*ABOUT THIS EXERCISE:* Every line of the data below should be retyped exactly, with no images carried over.

──────────────────────────────

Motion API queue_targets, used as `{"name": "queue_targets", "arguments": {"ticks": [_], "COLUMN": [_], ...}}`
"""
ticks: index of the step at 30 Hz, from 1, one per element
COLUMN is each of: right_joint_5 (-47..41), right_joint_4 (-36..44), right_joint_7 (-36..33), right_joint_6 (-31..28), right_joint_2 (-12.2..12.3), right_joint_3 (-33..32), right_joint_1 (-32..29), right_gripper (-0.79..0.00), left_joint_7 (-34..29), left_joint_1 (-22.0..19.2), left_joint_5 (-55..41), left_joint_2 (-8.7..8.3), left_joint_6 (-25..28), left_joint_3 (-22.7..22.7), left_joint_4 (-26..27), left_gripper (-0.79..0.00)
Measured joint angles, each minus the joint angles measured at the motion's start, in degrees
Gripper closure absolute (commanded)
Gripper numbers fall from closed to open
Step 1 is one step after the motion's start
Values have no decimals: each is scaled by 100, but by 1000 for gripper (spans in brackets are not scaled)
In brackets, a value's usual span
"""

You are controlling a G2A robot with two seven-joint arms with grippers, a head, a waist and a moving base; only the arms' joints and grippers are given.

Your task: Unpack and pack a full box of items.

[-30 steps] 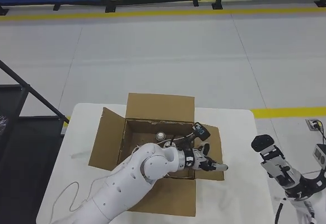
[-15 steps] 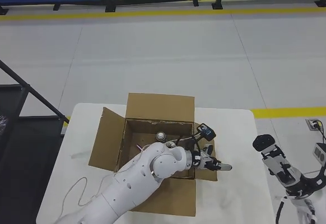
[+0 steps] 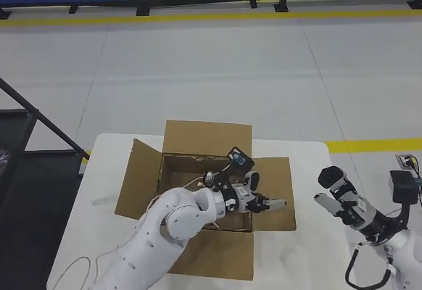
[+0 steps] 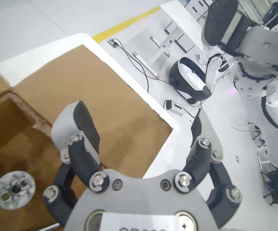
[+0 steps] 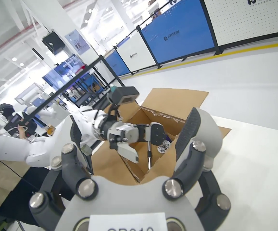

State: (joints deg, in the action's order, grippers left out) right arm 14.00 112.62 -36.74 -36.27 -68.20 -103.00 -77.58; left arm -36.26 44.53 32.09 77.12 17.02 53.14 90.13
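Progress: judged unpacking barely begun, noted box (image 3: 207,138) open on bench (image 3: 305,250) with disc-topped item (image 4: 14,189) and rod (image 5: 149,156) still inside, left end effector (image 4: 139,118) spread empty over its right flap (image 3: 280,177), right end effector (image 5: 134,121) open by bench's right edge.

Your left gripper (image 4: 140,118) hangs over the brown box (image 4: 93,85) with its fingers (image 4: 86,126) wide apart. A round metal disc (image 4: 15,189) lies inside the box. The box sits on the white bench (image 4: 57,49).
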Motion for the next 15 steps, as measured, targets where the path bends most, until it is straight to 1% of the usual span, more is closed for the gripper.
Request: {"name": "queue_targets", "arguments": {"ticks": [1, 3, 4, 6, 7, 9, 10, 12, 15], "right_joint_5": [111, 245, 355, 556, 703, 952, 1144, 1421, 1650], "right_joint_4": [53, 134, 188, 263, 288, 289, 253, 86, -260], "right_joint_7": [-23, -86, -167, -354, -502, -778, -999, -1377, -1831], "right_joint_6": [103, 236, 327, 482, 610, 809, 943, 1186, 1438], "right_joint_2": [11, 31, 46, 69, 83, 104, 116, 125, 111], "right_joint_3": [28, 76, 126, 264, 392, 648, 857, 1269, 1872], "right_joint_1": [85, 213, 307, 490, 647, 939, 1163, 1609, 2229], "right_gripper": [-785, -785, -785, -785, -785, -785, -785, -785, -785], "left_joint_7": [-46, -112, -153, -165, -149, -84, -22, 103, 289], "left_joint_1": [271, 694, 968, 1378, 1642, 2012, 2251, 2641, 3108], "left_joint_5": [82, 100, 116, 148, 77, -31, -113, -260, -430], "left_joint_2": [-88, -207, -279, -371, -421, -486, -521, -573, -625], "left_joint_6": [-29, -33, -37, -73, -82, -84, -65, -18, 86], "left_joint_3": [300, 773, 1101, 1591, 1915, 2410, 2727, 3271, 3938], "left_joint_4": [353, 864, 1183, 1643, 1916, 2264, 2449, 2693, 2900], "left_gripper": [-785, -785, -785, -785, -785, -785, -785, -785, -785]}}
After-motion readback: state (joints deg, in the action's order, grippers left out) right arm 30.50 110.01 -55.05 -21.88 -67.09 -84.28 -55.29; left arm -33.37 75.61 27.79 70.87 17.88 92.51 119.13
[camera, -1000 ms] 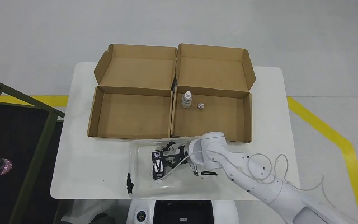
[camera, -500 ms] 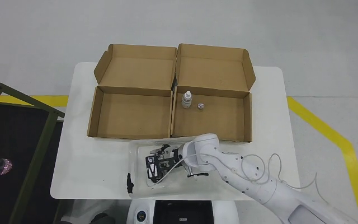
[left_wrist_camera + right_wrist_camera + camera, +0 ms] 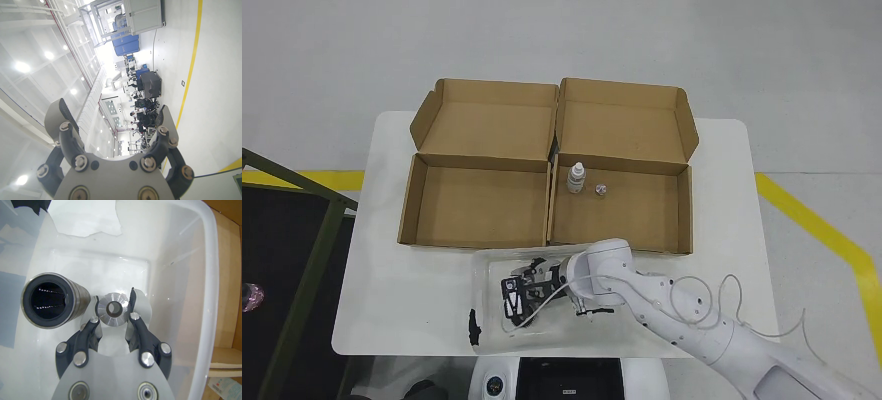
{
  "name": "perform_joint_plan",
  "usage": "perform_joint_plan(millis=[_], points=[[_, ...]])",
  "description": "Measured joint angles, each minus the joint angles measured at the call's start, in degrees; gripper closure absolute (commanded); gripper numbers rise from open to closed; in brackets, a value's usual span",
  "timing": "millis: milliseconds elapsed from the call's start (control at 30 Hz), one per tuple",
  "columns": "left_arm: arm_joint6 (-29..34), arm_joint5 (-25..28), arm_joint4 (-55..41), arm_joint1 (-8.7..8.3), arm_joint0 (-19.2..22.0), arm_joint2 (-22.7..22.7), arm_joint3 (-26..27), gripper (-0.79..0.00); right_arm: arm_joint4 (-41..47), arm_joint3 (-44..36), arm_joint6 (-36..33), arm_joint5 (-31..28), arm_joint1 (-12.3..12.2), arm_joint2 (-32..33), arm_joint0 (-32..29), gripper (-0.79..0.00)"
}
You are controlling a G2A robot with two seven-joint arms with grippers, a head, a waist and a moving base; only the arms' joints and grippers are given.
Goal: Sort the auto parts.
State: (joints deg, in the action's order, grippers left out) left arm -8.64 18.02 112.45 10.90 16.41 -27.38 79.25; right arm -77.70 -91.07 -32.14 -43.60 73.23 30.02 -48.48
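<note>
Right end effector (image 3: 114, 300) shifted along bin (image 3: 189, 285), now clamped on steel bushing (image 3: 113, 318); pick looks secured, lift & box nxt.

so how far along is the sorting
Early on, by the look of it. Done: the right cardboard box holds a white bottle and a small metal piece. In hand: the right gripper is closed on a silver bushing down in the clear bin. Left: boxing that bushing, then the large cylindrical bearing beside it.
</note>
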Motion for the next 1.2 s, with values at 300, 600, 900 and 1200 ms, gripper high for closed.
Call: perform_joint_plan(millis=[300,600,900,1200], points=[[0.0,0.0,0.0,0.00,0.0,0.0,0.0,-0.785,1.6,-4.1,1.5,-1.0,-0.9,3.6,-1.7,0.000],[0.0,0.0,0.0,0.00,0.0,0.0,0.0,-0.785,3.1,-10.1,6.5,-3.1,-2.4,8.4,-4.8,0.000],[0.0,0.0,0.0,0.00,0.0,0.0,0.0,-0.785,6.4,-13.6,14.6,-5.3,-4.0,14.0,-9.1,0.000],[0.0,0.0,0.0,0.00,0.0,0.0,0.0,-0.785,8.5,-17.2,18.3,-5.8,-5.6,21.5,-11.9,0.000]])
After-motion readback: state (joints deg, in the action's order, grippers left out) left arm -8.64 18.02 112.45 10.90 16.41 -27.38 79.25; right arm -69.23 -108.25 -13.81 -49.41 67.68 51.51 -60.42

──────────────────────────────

*WRITTEN SOLUTION:*
Motion API queue_targets, used as `{"name": "queue_targets", "arguments": {"ticks": [_], "COLUMN": [_], ...}}`
"""
ticks: index of the step at 30 Hz, from 1, one per element
COLUMN is each of: right_joint_5 (-47..41), right_joint_4 (-36..44), right_joint_7 (-36..33), right_joint_6 (-31..28), right_joint_2 (-12.2..12.3), right_joint_3 (-33..32), right_joint_1 (-32..29), right_gripper (-0.79..0.00), left_joint_7 (-34..29), left_joint_1 (-22.0..19.2), left_joint_5 (-55..41), left_joint_2 (-8.7..8.3), left_joint_6 (-25..28), left_joint_3 (-22.7..22.7), left_joint_4 (-26..27), left_gripper (-0.79..0.00)
Measured joint angles, each minus the joint angles measured at the motion's start, in degrees
Gripper closure absolute (commanded)
Gripper numbers fall from closed to open
Step 1 is one step after the motion's start
Values have no decimals: each is scaled by 100, but by 1000 for gripper (spans in brackets are not scaled)
In brackets, a value's usual span
"""

You are controlling a G2A robot with two seven-joint arms with grippers, a head, a waist and a moving base; only the arms' joints and grippers are given.

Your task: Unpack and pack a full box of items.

[-30 steps] 
[-15 steps] 
[+0 steps] 
[+0 steps] 
[+0 steps] 

State: (joints deg, in the action's order, grippers left out) right arm 14.00 112.62 -36.74 -36.27 -68.20 -103.00 -77.58; left arm -36.26 44.53 32.09 77.12 17.02 53.14 90.13
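Progress: judged unpacking barely begun, noted box (image 3: 207,138) open on bench (image 3: 305,250) with disc-topped item (image 4: 14,189) and rod (image 5: 149,156) still inside, left end effector (image 4: 139,118) spread empty over its right flap (image 3: 280,177), right end effector (image 5: 134,121) open by bench's right edge.

Your left gripper (image 4: 140,118) hangs over the brown box (image 4: 93,85) with its fingers (image 4: 86,126) wide apart. A round metal disc (image 4: 15,189) lies inside the box. The box sits on the white bench (image 4: 57,49).
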Motion for the next 15 steps, as measured, targets where the path bends most, until it is straight to 1% of the usual span, more is closed for the gripper.
Request: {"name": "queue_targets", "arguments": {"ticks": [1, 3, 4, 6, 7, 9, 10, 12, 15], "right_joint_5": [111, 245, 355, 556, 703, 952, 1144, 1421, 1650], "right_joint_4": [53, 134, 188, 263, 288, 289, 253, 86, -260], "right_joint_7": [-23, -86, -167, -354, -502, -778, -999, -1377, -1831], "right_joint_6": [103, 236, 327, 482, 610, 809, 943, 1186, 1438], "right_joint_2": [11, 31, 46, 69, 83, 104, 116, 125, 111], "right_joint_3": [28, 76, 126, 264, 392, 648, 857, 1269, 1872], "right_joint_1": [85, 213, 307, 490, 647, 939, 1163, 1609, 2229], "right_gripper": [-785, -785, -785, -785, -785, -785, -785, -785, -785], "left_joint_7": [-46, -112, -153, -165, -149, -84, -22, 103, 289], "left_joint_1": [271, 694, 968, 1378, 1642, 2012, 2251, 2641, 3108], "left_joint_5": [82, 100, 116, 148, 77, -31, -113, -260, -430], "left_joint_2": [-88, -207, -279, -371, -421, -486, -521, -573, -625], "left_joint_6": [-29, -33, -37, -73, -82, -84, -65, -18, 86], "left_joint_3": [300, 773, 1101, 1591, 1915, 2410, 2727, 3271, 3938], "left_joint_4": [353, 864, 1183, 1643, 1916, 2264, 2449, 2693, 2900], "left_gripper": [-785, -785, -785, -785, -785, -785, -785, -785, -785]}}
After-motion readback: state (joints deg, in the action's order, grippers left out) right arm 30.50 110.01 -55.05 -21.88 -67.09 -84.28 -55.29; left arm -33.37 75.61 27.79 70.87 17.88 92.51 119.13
[camera, -1000 ms] 
[camera, -500 ms] 
[left_wrist_camera + right_wrist_camera + camera, +0 ms] 
{
  "name": "perform_joint_plan",
  "usage": "perform_joint_plan(millis=[_], points=[[_, ...]])",
  "description": "Measured joint angles, each minus the joint angles measured at the call's start, in degrees; gripper closure absolute (commanded); gripper numbers rise from open to closed; in brackets, a value's usual span",
  "timing": "millis: milliseconds elapsed from the call's start (control at 30 Hz), one per tuple",
  "columns": "left_arm: arm_joint6 (-29..34), arm_joint5 (-25..28), arm_joint4 (-55..41), arm_joint1 (-8.7..8.3), arm_joint0 (-19.2..22.0), arm_joint2 (-22.7..22.7), arm_joint3 (-26..27), gripper (-0.79..0.00); right_arm: arm_joint4 (-41..47), arm_joint3 (-44..36), arm_joint6 (-36..33), arm_joint5 (-31..28), arm_joint1 (-12.3..12.2), arm_joint2 (-32..33), arm_joint0 (-32..29), gripper (-0.79..0.00)"
}
You are controlling a G2A robot with two seven-joint arms with grippers, a head, a waist and a moving base; only the arms' joints and grippers are given.
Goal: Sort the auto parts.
State: (joints deg, in the action's order, grippers left out) left arm -8.64 18.02 112.45 10.90 16.41 -27.38 79.25; right arm -77.70 -91.07 -32.14 -43.60 73.23 30.02 -48.48
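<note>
Right end effector (image 3: 114, 300) shifted along bin (image 3: 189, 285), now clamped on steel bushing (image 3: 113, 318); pick looks secured, lift & box nxt.

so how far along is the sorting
Early on, by the look of it. Done: the right cardboard box holds a white bottle and a small metal piece. In hand: the right gripper is closed on a silver bushing down in the clear bin. Left: boxing that bushing, then the large cylindrical bearing beside it.
</note>
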Motion for the next 1.2 s, with values at 300, 600, 900 and 1200 ms, gripper high for closed.
Call: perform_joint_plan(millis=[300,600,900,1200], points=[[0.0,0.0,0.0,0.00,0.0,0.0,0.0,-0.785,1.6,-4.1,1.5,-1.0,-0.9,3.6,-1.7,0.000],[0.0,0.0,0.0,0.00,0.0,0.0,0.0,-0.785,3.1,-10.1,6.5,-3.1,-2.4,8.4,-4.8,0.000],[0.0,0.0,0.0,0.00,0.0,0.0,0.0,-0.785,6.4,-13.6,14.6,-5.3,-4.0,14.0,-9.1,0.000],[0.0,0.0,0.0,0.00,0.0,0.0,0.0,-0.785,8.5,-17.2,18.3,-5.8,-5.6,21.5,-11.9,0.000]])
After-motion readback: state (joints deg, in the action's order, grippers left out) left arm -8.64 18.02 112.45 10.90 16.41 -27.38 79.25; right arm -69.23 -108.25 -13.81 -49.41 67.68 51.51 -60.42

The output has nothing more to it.